[Opening Dataset extract section]

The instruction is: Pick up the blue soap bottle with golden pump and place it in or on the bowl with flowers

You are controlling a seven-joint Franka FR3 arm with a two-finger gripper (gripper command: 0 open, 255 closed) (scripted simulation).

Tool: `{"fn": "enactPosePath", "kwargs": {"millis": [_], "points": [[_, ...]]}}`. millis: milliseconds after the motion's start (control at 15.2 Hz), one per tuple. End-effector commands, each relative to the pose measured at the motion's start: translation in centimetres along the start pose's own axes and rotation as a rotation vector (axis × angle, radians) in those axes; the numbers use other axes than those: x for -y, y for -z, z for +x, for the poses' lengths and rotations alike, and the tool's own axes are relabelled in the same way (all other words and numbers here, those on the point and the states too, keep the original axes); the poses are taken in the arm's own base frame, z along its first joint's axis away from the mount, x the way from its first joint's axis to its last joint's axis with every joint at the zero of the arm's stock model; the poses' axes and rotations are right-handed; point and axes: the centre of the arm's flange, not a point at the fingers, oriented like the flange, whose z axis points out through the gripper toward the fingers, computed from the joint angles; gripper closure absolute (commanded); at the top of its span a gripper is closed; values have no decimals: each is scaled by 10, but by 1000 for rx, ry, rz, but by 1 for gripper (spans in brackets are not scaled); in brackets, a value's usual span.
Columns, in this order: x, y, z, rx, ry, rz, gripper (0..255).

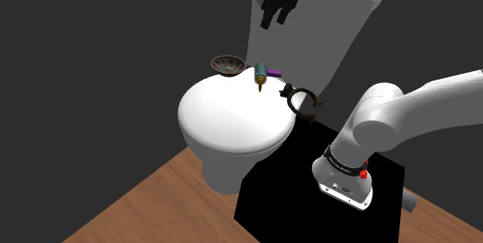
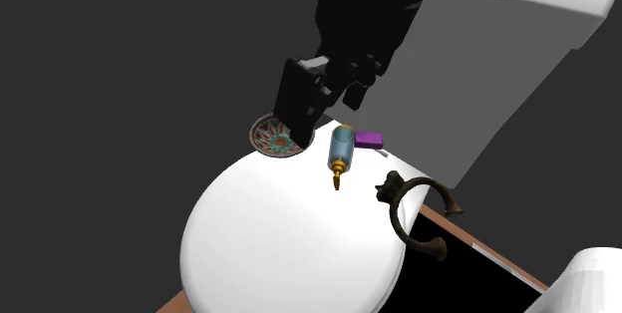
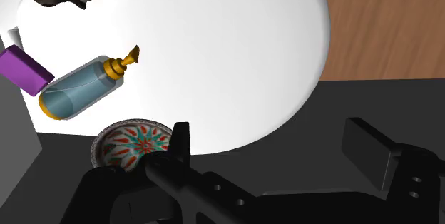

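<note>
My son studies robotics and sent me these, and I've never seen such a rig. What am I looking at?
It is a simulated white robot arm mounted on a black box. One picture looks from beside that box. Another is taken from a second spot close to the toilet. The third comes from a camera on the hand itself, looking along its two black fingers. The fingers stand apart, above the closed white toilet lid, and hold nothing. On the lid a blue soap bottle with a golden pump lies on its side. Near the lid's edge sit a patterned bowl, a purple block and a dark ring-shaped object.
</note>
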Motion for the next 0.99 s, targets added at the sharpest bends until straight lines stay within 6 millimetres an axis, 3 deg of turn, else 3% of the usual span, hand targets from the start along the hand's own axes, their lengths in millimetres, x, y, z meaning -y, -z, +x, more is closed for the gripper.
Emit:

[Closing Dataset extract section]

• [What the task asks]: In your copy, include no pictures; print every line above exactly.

• [Solution for this exercise]:
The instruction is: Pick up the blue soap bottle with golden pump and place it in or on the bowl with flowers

You are controlling a seven-joint Franka FR3 arm with a two-finger gripper (gripper command: 0 open, 255 closed) (scripted simulation).

Tool: `{"fn": "enactPosePath", "kwargs": {"millis": [_], "points": [[_, ...]]}}`. millis: milliseconds after the motion's start (control at 15.2 Hz), one per tuple. End-effector commands, each relative to the pose measured at the motion's start: translation in centimetres along the start pose's own axes and rotation as a rotation vector (axis × angle, radians) in those axes; the numbers use other axes than those: x for -y, y for -z, z for +x, for the poses' lengths and rotations alike, and the tool's own axes are relabelled in the same way (all other words and numbers here, those on the point and the states too, keep the original axes); the poses are taken in the arm's own base frame, z along its first joint's axis away from the mount, x the way from its first joint's axis to its last joint's axis with every joint at the zero of the arm's stock model; the poses' axes and rotations are right-handed; point and axes: the centre of the arm's flange, not a point at the fingers, oriented like the flange, whose z axis points out through the gripper toward the fingers, computed from the joint angles; gripper closure absolute (commanded); at the top of its span a gripper is closed; values have no decimals: each is scaled by 10, but by 1000 for rx, ry, rz, but by 1 for gripper (spans in brackets are not scaled); in brackets, a value's usual span.
Columns, in this order: x, y, z, rx, ry, rz, gripper (0..255).


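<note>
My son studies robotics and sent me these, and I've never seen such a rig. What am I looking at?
It is a simulated white robot arm mounted on a black box. One picture looks from beside that box. Another is taken from a second spot close to the toilet. The third comes from a camera on the hand itself, looking along its two black fingers. The fingers stand apart, above the closed white toilet lid, and hold nothing. On the lid a blue soap bottle with a golden pump lies on its side. Near the lid's edge sit a patterned bowl, a purple block and a dark ring-shaped object.
</note>
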Motion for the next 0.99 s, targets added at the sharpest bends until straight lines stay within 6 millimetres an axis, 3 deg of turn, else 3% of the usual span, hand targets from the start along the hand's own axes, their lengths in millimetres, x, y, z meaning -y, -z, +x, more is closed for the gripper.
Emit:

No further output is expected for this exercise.